# WORK INSTRUCTIONS
From the data below, retype exactly the lines starting with the one that contains "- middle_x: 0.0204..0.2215" and ending with the one that contains "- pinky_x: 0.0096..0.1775", both included.

# WORKING DATA
※

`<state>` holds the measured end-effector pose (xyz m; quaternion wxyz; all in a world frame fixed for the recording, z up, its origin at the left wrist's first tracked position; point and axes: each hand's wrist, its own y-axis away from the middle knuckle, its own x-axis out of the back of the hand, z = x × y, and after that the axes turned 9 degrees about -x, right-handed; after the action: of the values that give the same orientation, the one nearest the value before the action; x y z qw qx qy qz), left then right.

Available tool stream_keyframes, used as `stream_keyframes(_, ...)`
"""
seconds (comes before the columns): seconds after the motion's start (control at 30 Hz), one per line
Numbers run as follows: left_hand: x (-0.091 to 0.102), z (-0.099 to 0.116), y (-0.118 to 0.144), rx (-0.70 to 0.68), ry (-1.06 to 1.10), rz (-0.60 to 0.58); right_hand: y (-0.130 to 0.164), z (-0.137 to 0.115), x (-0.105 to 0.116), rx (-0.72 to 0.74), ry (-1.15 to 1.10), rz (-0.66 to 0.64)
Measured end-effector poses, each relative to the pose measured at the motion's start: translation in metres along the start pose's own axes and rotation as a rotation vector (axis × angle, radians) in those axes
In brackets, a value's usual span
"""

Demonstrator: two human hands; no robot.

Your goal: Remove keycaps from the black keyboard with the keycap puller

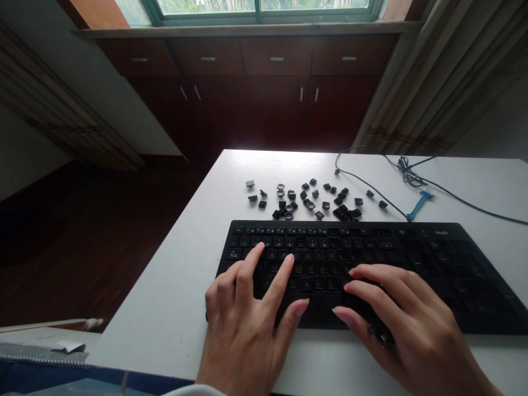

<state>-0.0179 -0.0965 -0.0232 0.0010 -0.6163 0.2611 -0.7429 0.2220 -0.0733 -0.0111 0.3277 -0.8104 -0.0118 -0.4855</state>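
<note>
A black keyboard [412, 264] lies across the white table [173, 297]. My left hand [243, 324] rests on its left part, fingers spread over the keys and thumb near the front edge. My right hand [404, 324] lies on the middle of the keyboard, fingers bent onto the lower rows and thumb pointing left. Neither hand holds anything that I can see. Several loose black keycaps [313, 201] are scattered on the table just behind the keyboard.
A blue keycap puller [418, 203] lies behind the keyboard at the right, beside a black cable [371, 190] that loops toward the far edge. Dark wooden cabinets [256, 88] stand under a window beyond the table. Floor drops away at left.
</note>
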Motion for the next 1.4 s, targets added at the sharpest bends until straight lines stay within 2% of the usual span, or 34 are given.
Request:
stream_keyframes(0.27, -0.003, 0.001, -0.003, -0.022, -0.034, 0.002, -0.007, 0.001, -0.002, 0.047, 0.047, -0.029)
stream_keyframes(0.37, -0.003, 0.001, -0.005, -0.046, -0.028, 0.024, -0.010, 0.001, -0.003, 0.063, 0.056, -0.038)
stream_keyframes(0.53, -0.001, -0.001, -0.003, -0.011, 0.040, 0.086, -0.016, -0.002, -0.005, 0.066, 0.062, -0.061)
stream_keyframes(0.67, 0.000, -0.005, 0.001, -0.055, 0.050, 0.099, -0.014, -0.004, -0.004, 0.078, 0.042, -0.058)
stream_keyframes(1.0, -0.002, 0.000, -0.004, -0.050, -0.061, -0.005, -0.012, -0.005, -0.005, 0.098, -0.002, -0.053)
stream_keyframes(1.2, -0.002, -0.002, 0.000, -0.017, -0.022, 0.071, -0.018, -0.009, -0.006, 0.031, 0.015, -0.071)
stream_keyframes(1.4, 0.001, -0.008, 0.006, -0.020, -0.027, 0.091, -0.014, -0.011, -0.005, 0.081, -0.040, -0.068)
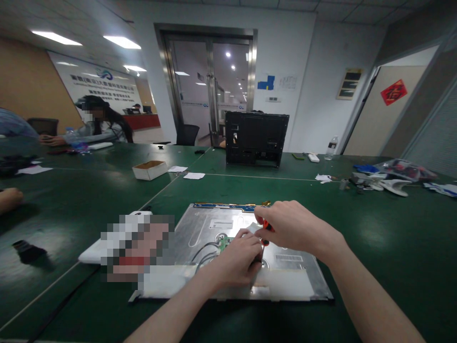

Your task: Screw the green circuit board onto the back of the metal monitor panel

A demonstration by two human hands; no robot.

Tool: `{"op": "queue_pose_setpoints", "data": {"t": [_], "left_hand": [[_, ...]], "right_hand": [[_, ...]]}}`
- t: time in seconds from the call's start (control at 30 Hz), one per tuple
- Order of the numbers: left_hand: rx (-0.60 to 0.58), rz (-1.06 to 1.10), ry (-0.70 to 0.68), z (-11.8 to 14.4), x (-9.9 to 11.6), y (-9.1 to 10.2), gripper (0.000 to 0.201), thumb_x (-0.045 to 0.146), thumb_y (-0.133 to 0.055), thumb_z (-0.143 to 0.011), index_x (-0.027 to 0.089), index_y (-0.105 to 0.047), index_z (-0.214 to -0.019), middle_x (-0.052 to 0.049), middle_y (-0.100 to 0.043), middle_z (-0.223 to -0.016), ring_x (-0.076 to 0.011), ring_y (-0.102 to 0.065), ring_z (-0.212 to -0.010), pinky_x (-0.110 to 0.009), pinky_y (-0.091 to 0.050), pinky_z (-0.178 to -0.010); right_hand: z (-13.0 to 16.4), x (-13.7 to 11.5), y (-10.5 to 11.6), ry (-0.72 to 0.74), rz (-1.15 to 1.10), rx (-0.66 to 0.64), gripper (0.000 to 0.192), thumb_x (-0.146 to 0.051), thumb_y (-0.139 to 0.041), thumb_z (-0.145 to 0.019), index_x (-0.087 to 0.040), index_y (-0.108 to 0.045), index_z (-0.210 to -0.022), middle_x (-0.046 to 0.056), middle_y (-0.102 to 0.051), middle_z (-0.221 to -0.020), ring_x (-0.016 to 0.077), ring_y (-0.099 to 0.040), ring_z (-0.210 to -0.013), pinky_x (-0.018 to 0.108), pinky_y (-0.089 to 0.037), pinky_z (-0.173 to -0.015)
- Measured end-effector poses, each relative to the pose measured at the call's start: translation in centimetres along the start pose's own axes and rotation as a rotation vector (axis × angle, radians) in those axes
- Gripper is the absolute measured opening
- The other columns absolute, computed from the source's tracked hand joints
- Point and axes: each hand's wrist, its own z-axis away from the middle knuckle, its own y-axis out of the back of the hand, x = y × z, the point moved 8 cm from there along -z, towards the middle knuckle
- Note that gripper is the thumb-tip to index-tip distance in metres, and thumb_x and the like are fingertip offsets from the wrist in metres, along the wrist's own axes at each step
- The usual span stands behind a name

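Note:
A flat silver display panel lies back side up on the green table in front of me. Near its middle sits a small green circuit board with grey cables running off to the left. My left hand rests on the panel beside that board, fingers curled down onto it. My right hand hovers just above, closed around a screwdriver with an orange-red handle whose tip points down toward the board.
A black monitor back shell stands upright further back. A small open cardboard box, paper slips, a water bottle and loose parts at the far right lie on the table. Another person sits far left; a hand shows at the left edge.

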Motion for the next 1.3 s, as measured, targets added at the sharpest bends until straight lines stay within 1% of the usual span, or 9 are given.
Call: {"op": "queue_pose_setpoints", "data": {"t": [0.1, 0.17, 0.33, 0.57, 0.7, 0.83, 1.0, 1.13, 1.3], "left_hand": [[0.019, -0.016, -0.005, 0.02, -0.03, 0.02, 0.010, 0.013, -0.057, -0.071, 0.018, -0.052, -0.079, -0.004, -0.061, -0.096, -0.0218, -0.054, -0.094, -0.038, -0.032, -0.095], [0.017, -0.023, -0.004, 0.01, -0.05, -0.04, 0.011, 0.013, -0.057, -0.071, 0.018, -0.053, -0.080, -0.005, -0.061, -0.098, -0.0227, -0.054, -0.096, -0.038, -0.033, -0.094], [0.017, -0.010, 0.011, 0.01, -0.13, 0.01, 0.009, 0.012, -0.057, -0.070, 0.018, -0.052, -0.074, -0.003, -0.061, -0.087, -0.0213, -0.055, -0.087, -0.038, -0.034, -0.092], [0.013, 0.001, 0.005, 0.04, -0.13, -0.08, 0.010, 0.012, -0.056, -0.071, 0.019, -0.049, -0.072, -0.002, -0.060, -0.084, -0.0206, -0.055, -0.086, -0.038, -0.034, -0.093], [0.004, 0.005, 0.005, -0.01, -0.07, -0.05, 0.010, 0.011, -0.056, -0.071, 0.019, -0.050, -0.073, -0.002, -0.060, -0.085, -0.0202, -0.055, -0.086, -0.037, -0.033, -0.093], [-0.010, 0.004, 0.015, 0.01, -0.10, -0.08, 0.010, 0.010, -0.056, -0.072, 0.019, -0.051, -0.075, -0.001, -0.061, -0.087, -0.0200, -0.055, -0.087, -0.038, -0.032, -0.094], [-0.010, 0.005, 0.007, -0.08, -0.19, -0.24, 0.010, 0.010, -0.056, -0.072, 0.019, -0.053, -0.076, -0.002, -0.061, -0.089, -0.0205, -0.055, -0.090, -0.038, -0.032, -0.095], [-0.014, 0.023, 0.018, -0.16, -0.23, -0.18, 0.012, 0.008, -0.056, -0.071, 0.019, -0.055, -0.077, -0.001, -0.060, -0.084, -0.0207, -0.055, -0.090, -0.037, -0.032, -0.094], [-0.023, 0.017, 0.025, -0.15, -0.04, 0.09, 0.012, 0.008, -0.057, -0.071, 0.019, -0.055, -0.076, -0.001, -0.060, -0.083, -0.0210, -0.055, -0.091, -0.037, -0.033, -0.093]], "right_hand": [[0.28, -0.50, 0.09, 0.071, -0.035, 0.015, 0.015, -0.023, -0.054, -0.082, -0.020, -0.055, -0.096, 0.003, -0.068, -0.080, 0.0167, -0.060, -0.066, 0.026, -0.026, -0.051], [0.43, -0.72, 0.05, 0.100, -0.053, 0.020, 0.017, -0.021, -0.054, -0.080, -0.020, -0.055, -0.096, 0.003, -0.068, -0.083, 0.0166, -0.060, -0.067, 0.026, -0.027, -0.052], [0.16, -0.26, -0.13, 0.041, -0.030, 0.027, 0.017, -0.037, -0.055, -0.084, -0.021, -0.058, -0.089, 0.003, -0.068, -0.078, 0.0181, -0.060, -0.066, 0.027, -0.024, -0.051], [0.03, -0.12, -0.32, 0.059, -0.065, -0.001, 0.014, -0.027, -0.056, -0.081, -0.019, -0.058, -0.093, 0.004, -0.068, -0.082, 0.0164, -0.059, -0.068, 0.026, -0.024, -0.052], [0.00, -0.13, -0.25, 0.054, -0.034, 0.012, 0.013, -0.029, -0.054, -0.083, -0.019, -0.058, -0.091, 0.004, -0.068, -0.079, 0.0166, -0.059, -0.065, 0.027, -0.022, -0.050], [0.04, -0.02, -0.28, 0.032, -0.040, -0.003, 0.017, -0.034, -0.058, -0.082, -0.019, -0.058, -0.090, 0.004, -0.067, -0.079, 0.0166, -0.058, -0.065, 0.026, -0.023, -0.049], [0.07, -0.17, -0.05, 0.027, -0.042, 0.010, 0.012, -0.027, -0.057, -0.080, -0.019, -0.058, -0.088, 0.004, -0.067, -0.079, 0.0162, -0.058, -0.065, 0.026, -0.025, -0.049], [-0.22, -0.36, 0.18, 0.016, 0.018, 0.059, 0.018, -0.035, -0.052, -0.085, -0.019, -0.059, -0.087, 0.004, -0.067, -0.074, 0.0170, -0.059, -0.062, 0.027, -0.022, -0.048], [-0.31, -0.32, 0.11, 0.012, 0.027, 0.060, 0.024, -0.042, -0.052, -0.086, -0.019, -0.060, -0.087, 0.005, -0.067, -0.074, 0.0171, -0.060, -0.063, 0.027, -0.022, -0.049]]}}
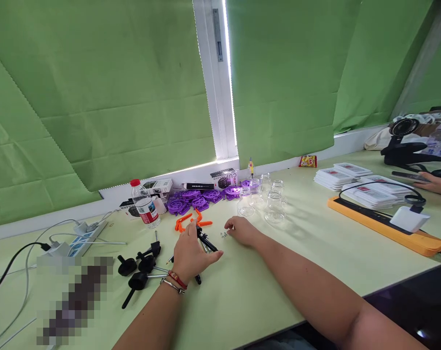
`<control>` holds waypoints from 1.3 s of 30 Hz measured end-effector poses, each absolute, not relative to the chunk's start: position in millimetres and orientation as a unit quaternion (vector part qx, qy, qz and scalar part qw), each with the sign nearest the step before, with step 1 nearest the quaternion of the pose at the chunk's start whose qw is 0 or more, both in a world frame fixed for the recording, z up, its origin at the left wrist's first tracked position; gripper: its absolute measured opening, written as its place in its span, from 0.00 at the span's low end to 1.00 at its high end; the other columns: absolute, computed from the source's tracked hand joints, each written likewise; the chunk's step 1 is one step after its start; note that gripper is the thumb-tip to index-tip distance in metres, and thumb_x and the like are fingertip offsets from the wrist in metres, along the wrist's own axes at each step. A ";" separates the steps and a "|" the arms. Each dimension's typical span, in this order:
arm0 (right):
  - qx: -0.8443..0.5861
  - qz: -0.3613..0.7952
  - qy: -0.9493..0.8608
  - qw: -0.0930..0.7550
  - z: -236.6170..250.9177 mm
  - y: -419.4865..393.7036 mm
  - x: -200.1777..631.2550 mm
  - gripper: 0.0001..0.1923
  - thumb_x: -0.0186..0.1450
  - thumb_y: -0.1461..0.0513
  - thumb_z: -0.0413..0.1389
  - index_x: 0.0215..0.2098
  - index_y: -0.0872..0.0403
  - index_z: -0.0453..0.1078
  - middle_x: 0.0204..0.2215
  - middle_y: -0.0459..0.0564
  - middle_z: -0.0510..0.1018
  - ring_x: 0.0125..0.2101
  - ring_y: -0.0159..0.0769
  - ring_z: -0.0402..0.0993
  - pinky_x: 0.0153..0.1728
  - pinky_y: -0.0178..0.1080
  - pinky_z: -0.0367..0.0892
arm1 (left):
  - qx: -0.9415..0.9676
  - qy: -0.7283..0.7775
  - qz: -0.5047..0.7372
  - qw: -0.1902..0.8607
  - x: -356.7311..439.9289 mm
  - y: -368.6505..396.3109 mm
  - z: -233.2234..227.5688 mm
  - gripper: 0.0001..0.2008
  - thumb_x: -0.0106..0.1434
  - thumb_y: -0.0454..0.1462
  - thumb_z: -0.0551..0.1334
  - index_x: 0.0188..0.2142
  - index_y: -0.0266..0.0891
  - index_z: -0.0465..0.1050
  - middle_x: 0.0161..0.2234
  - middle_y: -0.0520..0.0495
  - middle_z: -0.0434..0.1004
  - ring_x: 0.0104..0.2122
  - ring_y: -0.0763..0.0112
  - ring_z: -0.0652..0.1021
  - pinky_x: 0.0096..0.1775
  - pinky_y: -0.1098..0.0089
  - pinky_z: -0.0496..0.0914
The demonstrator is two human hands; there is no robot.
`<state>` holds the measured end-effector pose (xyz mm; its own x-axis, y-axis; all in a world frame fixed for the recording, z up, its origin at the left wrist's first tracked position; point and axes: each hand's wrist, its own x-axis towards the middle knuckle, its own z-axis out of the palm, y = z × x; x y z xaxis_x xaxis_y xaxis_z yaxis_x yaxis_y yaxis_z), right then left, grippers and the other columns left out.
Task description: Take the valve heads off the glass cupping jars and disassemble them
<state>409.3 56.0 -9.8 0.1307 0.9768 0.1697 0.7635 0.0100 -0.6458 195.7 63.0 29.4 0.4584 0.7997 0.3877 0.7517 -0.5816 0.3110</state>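
My left hand [192, 253] lies over several black rod-like pieces [207, 239], its thumb stretched away from the fingers. The pieces show between thumb and fingers, partly hidden under the palm. My right hand [242, 230] has its fingers curled together at the table, beside a few tiny shiny metal pieces [224, 235], perhaps screws. Whether a piece is between those fingertips is too small to see. Orange plastic pieces [186, 221] lie just beyond my left hand. To its left are several black parts with round heads and metal rods [146, 263].
Purple plastic parts [191, 198] lie in a heap near the wall, next to clear glass jars [275, 209] and a red-capped bottle [146, 206]. Stacked white packs [369, 192], an orange power strip [384, 228] and another person's hand [437, 184] are at right. A white power strip [89, 238] stands left.
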 end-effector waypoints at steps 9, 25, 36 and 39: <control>-0.667 0.143 -0.684 0.259 -10.1 56.2 405.4 0.07 0.55 0.65 0.58 0.33 0.53 0.77 0.34 0.50 0.77 0.35 0.36 0.71 0.34 0.35 0.62 | 0.861 0.432 0.260 0.070 192.3 66.1 24.6 0.52 0.41 0.54 0.68 0.61 0.39 0.49 0.58 0.39 0.61 0.55 0.50 0.65 0.52 0.55 0.64; -0.678 0.140 -0.679 0.244 -10.9 58.0 408.6 0.09 0.57 0.67 0.56 0.35 0.54 0.75 0.35 0.50 0.78 0.34 0.35 0.72 0.33 0.33 0.63 | 0.861 0.450 0.225 0.080 193.4 64.8 25.9 0.52 0.41 0.56 0.67 0.60 0.38 0.50 0.59 0.37 0.60 0.57 0.51 0.64 0.53 0.55 0.63; -0.664 0.127 -0.702 0.223 -11.8 59.9 409.9 0.10 0.58 0.67 0.55 0.35 0.53 0.76 0.36 0.50 0.77 0.35 0.35 0.72 0.34 0.33 0.62 | 0.862 0.452 0.209 0.095 195.5 63.9 26.5 0.51 0.40 0.55 0.67 0.60 0.39 0.50 0.58 0.39 0.61 0.55 0.51 0.66 0.51 0.57 0.63; -0.656 0.121 -0.714 0.211 -10.2 60.3 410.1 0.08 0.57 0.68 0.55 0.32 0.54 0.76 0.35 0.49 0.77 0.35 0.35 0.71 0.35 0.33 0.61 | 0.862 0.448 0.212 0.104 195.2 63.2 27.2 0.51 0.40 0.55 0.67 0.60 0.39 0.50 0.58 0.38 0.61 0.55 0.51 0.66 0.51 0.56 0.63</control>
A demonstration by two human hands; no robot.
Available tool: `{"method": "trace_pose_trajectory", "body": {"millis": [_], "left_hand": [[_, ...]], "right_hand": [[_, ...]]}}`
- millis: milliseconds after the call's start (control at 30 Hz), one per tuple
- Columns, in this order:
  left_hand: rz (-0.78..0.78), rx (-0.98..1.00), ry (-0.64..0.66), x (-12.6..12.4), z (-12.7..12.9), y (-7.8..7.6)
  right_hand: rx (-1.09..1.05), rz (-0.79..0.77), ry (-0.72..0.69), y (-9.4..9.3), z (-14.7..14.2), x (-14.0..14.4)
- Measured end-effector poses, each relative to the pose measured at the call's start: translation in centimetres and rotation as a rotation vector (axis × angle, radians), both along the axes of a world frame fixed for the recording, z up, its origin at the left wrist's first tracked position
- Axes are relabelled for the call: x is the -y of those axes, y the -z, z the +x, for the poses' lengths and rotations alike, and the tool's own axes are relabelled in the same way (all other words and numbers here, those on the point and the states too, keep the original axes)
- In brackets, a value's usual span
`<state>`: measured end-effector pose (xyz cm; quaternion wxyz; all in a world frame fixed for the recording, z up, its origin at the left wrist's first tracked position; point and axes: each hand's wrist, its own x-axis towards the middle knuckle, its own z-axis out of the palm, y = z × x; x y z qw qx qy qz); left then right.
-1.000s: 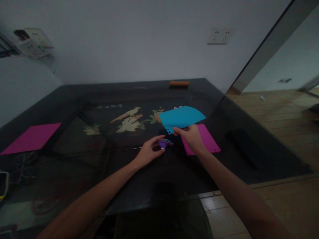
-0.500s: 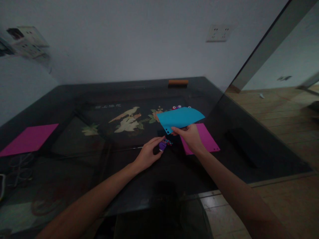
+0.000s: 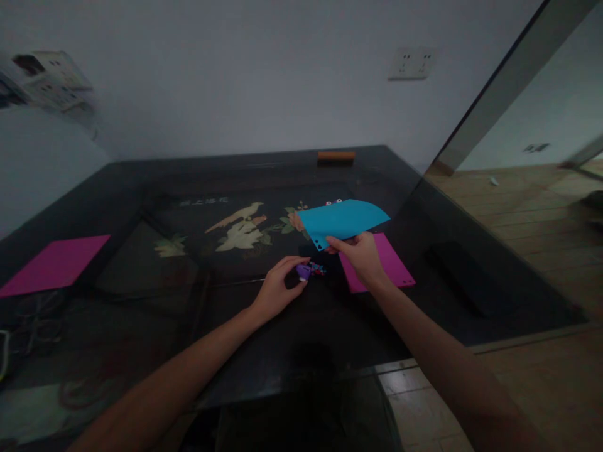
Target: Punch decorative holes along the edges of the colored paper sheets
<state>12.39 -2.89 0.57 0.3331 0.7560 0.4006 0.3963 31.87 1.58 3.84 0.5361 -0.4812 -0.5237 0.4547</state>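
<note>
My right hand grips a blue sheet of paper by its near edge, holding it tilted above the table. Small dark holes mark the sheet's near left corner. Between the thumb and fingers of my left hand is a small purple craft punch, tipped over a little pile of coloured paper bits. Under my right wrist lies a pink sheet, with holes along its near edge. Small round things with white, eye-like spots peek out behind the blue paper, mostly hidden by it.
Another pink sheet lies at the table's left. A brown cylinder rests near the wall. To the right is a dark flat object. The black table has a glossy top with a bird-and-flower picture.
The purple punch has turned in my left hand and shifted slightly left and up. The blue sheet has risen a little, hiding more of the round things behind it.
</note>
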Motion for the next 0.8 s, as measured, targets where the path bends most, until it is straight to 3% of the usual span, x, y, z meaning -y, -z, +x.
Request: {"method": "trace_pose_trajectory", "body": {"millis": [167,367,567,800], "left_hand": [[-0.211,0.215,-0.043,-0.4,-0.2,0.4],[-0.391,0.374,-0.11,-0.9,-0.5,-0.4],[-0.448,0.453,-0.137,-1.0,-0.3,-0.8],[-0.52,0.605,-0.224,-1.9,-0.7,-0.1]], "right_hand": [[-0.08,0.065,0.047,-0.9,0.4,-0.2],[-0.191,0.184,0.156,-1.6,1.6,-0.9],[-0.284,0.272,0.265,-1.5,2.8,-1.6],[-0.299,0.29,0.264,-2.4,3.4,-1.5]]}}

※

# FINISHED TASK
  - middle_x: 0.0204..0.2215
  - middle_y: -0.0459..0.0564
  - middle_z: -0.0510..0.1018
  - ring_x: 0.0125..0.2101
  - ring_y: -0.0159..0.0769
  - ring_z: -0.0402..0.0993
  - pinky_x: 0.0153..0.1728
  - pinky_y: -0.0178..0.1080
  - pinky_z: -0.0367..0.0892
arm1 (left):
  - qx: -0.9415..0.9676
  - qy: -0.7283..0.7775
  - qz: -0.5047..0.7372
  - qw: -0.1902..0.8607
  - x: -356.7311..439.9289 mm
  - y: -368.6505..396.3109 mm
  - z: -233.2234..227.5688 mm
  - gripper: 0.0001..0.2008
  - thumb_x: -0.0106..0.1434
  - thumb_y: -0.0454..0.1462
  - thumb_z: -0.0551..0.1334
  - index_x: 0.0188..0.2142
  - index_y: -0.0266..0.0891
  - index_z: -0.0465..0.1050
  - middle_x: 0.0161..0.2234
  - middle_y: -0.0520..0.0495
  - middle_z: -0.0434..0.1004
  - ring_x: 0.0104..0.2122
  - ring_y: -0.0763..0.0112
  - ring_z: -0.0652..0.1021
  - pinky_x: 0.0096..0.1775

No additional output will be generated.